- Born: Alex Gross August 30, 1968 (age 58) Roslyn Heights, New York
- Education: Art Center College of Design
- Known for: Painter
- Website: www.alexgross.com

= Alex Gross =

American painter

Alex Gross (born August 30, 1968) is a visual artist currently working in Portland, Oregon. He specializes in oil paintings on canvas whose themes include globalization, commerce, beauty, dark mayhem, and the passage of time.

Gross graduated in 1990 from Art Center College of Design, in Pasadena, California. Since then, he has become established as an artist in the Pop Surrealism movement.

In 2000, Gross received a fellowship from the Japan Foundation.

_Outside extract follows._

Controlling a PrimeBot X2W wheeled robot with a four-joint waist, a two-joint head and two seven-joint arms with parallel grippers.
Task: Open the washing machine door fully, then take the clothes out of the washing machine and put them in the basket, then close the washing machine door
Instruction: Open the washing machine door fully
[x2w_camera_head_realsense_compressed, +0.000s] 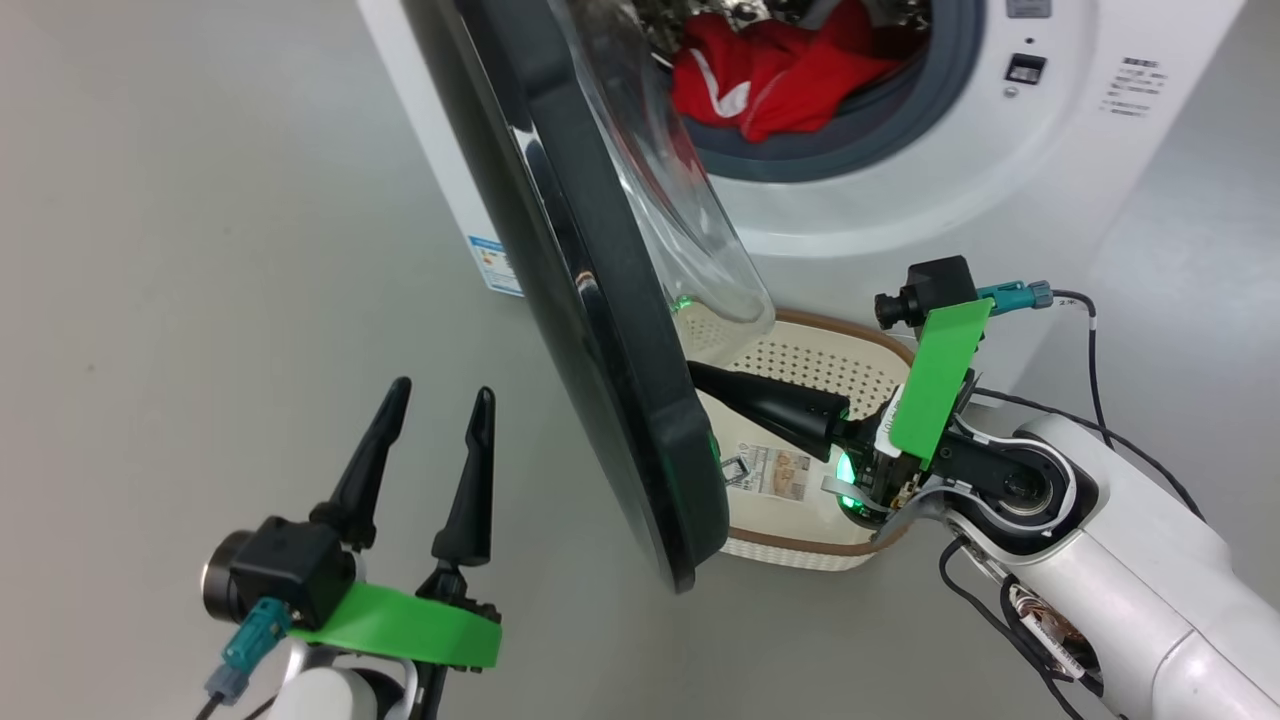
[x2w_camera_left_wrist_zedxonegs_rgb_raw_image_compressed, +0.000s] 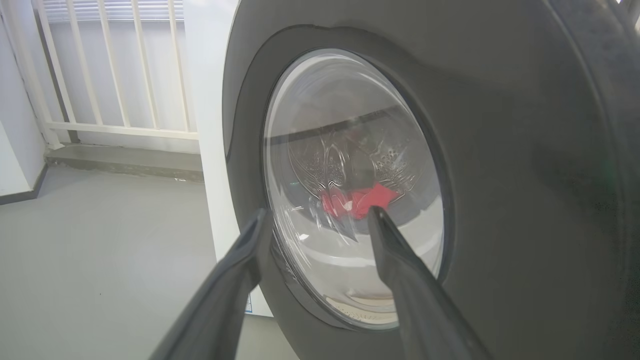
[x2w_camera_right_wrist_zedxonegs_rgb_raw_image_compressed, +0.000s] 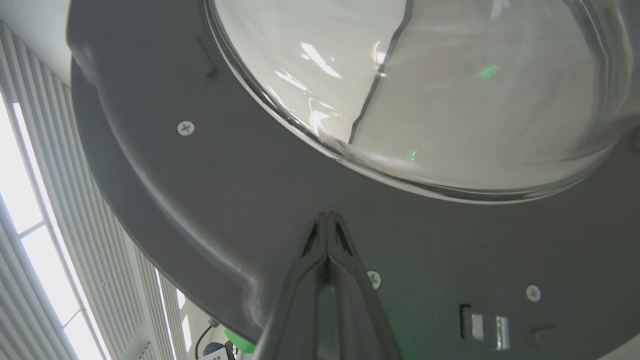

He spent two months traveling throughout Japan, researching and collecting a variety of Japanese Fine and Commercial art, as research for his own artwork. Part of his collection was compiled and published by Taschen under the title Japanese Beauties in 2004.

In 2006, Chronicle books published The Art of Alex Gross, a monograph featuring Gross' painting, drawing and printmaking from 1999 through 2007. Science Fiction author Bruce Sterling penned the introduction to the book. His art has been featured in numerous publications including the book Pop Surrealism, Juxtapoz, Los Angeles Magazine, Communication Arts, Taiwanese magazine XFUNS, and the Los Angeles Times.

In August, 2007. California State Fullerton's Grand Central Art Center hosted a retrospective museum show featuring an array of Gross' work from different periods throughout his career. In a review of the museum show, the Orange County Register wrote that "Gross' work is highly representational and, unlike many of his contemporaries lumped into the so-called low-brow art niche, he is an excellent draftsman. He also demands that one know a bit about world culture, history and politics and have the wit to appreciate his sense of irony."

Gross' work was also featured in the Laguna Art Museum's exhibition and catalogue "In the land of Retinal Delights", in July, 2008. His work has been featured on the cover of the band Blonde Redhead's album 23, as well as on the cover of the paperback version of After Dark, the national bestseller by Haruki Murakami, published by Vintage Books.